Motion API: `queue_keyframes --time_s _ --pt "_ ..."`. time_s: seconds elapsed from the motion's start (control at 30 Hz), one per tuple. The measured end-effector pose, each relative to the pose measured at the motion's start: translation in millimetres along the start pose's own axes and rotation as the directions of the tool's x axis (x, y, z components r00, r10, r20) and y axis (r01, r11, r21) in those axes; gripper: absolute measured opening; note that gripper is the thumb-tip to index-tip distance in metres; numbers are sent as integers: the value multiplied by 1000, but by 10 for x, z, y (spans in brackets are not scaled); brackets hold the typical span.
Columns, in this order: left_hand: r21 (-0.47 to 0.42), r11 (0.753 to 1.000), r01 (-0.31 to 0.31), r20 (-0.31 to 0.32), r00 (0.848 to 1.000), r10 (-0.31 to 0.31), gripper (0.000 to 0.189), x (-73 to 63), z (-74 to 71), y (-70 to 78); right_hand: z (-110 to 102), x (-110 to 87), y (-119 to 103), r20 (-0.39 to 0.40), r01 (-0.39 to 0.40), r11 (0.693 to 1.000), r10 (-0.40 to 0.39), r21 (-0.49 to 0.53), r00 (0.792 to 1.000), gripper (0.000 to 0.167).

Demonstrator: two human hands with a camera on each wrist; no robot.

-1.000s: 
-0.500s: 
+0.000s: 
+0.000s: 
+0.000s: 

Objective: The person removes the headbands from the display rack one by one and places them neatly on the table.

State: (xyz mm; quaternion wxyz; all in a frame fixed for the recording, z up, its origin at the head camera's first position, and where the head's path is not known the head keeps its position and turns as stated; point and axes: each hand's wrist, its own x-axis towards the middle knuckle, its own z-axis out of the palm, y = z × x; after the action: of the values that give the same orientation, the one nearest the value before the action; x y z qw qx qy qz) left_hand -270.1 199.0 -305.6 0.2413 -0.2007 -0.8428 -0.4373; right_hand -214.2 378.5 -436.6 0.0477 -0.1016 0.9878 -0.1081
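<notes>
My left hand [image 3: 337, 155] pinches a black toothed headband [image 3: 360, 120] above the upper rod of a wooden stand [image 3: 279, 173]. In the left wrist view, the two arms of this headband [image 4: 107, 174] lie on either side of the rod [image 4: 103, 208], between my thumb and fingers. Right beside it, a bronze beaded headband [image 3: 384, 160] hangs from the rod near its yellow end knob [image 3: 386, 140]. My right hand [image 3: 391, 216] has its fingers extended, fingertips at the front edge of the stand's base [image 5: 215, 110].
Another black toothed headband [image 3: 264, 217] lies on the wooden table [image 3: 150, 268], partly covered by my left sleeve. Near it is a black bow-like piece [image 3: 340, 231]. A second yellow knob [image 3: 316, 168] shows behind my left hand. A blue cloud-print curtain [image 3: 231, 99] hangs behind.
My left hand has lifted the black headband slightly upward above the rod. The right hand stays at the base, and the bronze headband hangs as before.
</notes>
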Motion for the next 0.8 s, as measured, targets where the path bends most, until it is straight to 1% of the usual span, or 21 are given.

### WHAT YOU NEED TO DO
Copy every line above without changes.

### EXPECTED ANSWER
Motion API: `queue_keyframes --time_s _ --pt "_ ..."`. time_s: seconds elapsed from the motion's start (control at 30 Hz), one per tuple. The measured end-effector pose, each relative to the pose measured at the motion's start: translation in millimetres along the start pose's own axes and rotation as the directions of the tool's x axis (x, y, z components r00, r10, r20) and y axis (r01, r11, r21) in those axes; gripper: absolute measured opening; note that gripper is the thumb-tip to index-tip distance in metres; numbers are sent as integers: the value multiplied by 1000, but by 10 for x, z, y (spans in brackets are not scaled); brackets hold the typical span.
Columns, in this order: left_hand: r21 (-0.47 to 0.42), r11 (0.753 to 1.000), r01 (-0.31 to 0.31), r20 (-0.31 to 0.32), r00 (0.848 to 1.000), r10 (-0.31 to 0.31), gripper (0.000 to 0.189), x (-73 to 63), z (-74 to 71), y (-70 to 78); right_hand: z (-110 to 102), x (-110 to 87), y (-119 to 103), r20 (-0.39 to 0.40), r01 (-0.39 to 0.40), r11 (0.693 to 1.000), r10 (-0.40 to 0.39), r21 (-0.49 to 0.53), r00 (0.792 to 1.000), gripper (0.000 to 0.167).

Demonstrator: two human hands with a camera on each wrist; no robot.

-1.000s: 
-0.500s: 
+0.000s: 
+0.000s: 
+0.000s: 

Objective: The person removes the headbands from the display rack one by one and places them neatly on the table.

State: (xyz mm; quaternion wxyz; all in a frame fixed for the recording, z up, its origin at the head camera's first position, and where the head's path is not known the head keeps its position and turns as stated; point and axes: each hand's wrist, its own x-axis towards the middle knuckle, its own z-axis out of the palm, y = z × x; after the action: of the values that give the same orientation, the one nearest the value before the action; x y z qw qx qy qz) left_hand -270.1 199.0 -305.6 0.2413 -0.2007 -0.8428 -0.4373; right_hand -214.2 378.5 -436.6 0.0477 -0.1016 0.9878 -0.1081
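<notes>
My left hand [image 3: 337, 155] pinches a black toothed headband [image 3: 360, 120] above the upper rod of a wooden stand [image 3: 279, 173]. In the left wrist view, the two arms of this headband [image 4: 107, 174] lie on either side of the rod [image 4: 103, 208], between my thumb and fingers. Right beside it, a bronze beaded headband [image 3: 384, 160] hangs from the rod near its yellow end knob [image 3: 386, 140]. My right hand [image 3: 391, 216] has its fingers extended, fingertips at the front edge of the stand's base [image 5: 215, 110].
Another black toothed headband [image 3: 264, 217] lies on the wooden table [image 3: 150, 268], partly covered by my left sleeve. Near it is a black bow-like piece [image 3: 340, 231]. A second yellow knob [image 3: 316, 168] shows behind my left hand. A blue cloud-print curtain [image 3: 231, 99] hangs behind.
My left hand has lifted the black headband slightly upward above the rod. The right hand stays at the base, and the bronze headband hangs as before.
</notes>
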Motion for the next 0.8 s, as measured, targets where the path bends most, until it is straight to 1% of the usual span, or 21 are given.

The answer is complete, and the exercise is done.